◆ Supplied material

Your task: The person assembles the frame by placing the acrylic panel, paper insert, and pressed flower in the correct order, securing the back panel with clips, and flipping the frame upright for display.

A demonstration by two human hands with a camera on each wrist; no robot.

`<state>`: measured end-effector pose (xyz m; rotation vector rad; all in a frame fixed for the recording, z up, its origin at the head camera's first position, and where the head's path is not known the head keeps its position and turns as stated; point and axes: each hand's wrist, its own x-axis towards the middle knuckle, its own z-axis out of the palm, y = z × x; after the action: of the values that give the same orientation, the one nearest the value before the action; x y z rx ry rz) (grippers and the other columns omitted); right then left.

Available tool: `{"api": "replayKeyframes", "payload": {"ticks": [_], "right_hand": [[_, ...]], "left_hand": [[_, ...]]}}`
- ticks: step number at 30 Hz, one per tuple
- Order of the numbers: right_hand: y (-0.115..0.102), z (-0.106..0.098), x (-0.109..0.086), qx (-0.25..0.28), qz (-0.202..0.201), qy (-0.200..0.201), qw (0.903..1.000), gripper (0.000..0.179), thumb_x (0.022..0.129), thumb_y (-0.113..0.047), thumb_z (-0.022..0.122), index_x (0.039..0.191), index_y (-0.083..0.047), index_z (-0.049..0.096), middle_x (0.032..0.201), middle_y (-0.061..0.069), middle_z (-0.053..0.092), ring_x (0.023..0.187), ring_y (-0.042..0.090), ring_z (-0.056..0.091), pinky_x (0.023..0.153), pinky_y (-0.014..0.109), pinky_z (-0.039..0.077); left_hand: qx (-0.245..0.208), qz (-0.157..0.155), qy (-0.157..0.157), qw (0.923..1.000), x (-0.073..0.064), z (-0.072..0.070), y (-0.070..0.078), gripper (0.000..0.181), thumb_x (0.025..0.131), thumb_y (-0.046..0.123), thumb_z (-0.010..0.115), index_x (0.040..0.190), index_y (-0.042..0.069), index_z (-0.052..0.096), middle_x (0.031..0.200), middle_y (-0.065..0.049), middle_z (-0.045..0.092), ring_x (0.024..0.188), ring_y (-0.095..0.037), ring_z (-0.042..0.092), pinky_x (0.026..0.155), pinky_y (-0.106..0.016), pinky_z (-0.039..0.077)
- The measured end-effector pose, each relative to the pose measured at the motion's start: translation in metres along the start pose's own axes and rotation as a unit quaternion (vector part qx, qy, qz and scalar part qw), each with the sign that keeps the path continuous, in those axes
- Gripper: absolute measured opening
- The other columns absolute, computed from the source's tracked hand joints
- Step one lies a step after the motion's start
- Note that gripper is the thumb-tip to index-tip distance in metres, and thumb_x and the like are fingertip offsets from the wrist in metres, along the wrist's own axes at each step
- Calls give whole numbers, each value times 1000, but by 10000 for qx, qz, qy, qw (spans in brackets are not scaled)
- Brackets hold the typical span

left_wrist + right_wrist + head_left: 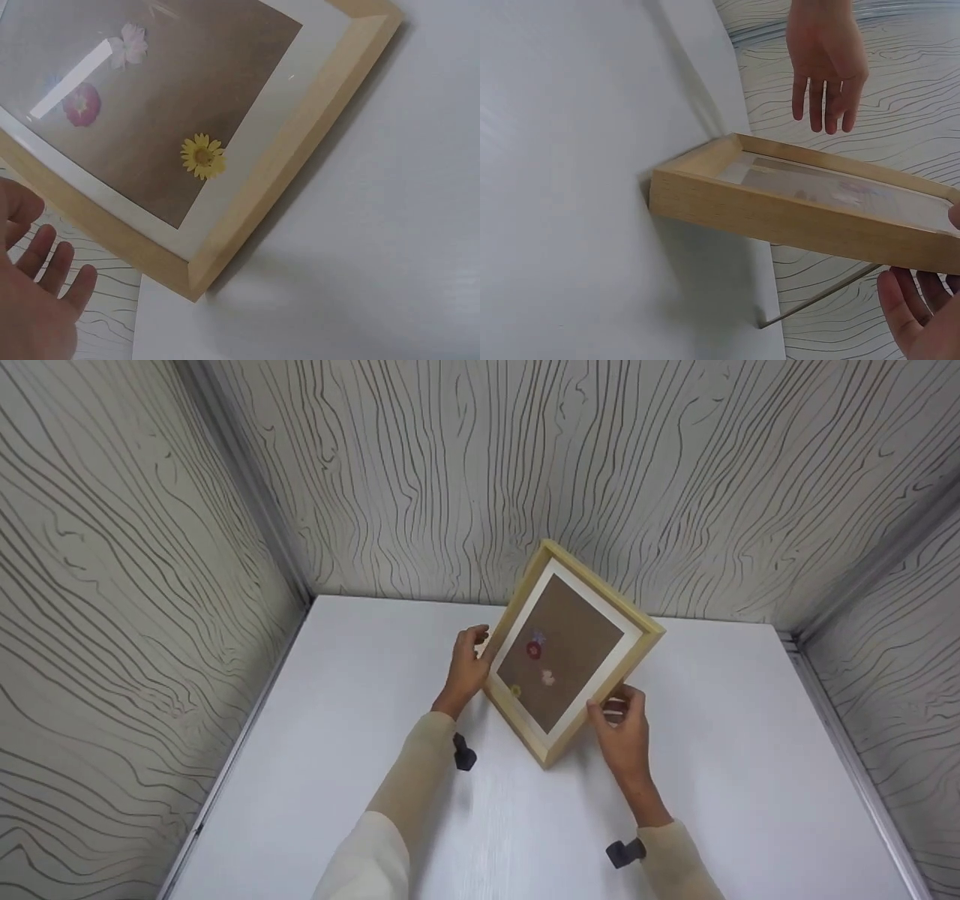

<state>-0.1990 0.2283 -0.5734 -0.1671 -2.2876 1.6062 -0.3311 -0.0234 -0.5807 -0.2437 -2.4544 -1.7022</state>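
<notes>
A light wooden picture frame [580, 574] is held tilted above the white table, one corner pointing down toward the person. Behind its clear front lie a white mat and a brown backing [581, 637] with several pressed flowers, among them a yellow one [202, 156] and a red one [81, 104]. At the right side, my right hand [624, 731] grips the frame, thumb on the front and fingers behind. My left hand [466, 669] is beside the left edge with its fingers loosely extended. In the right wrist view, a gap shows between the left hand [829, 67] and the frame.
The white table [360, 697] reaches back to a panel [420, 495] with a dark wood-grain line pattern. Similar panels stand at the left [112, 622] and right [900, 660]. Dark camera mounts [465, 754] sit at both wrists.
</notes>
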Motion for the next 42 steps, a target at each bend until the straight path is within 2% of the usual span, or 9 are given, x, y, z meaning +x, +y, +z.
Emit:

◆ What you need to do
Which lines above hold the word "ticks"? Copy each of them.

◆ Exercise answer
Available tool: `{"api": "replayKeyframes", "payload": {"ticks": [_], "right_hand": [[_, ...]], "left_hand": [[_, ...]]}}`
- ticks: step number at 30 Hz, one per tuple

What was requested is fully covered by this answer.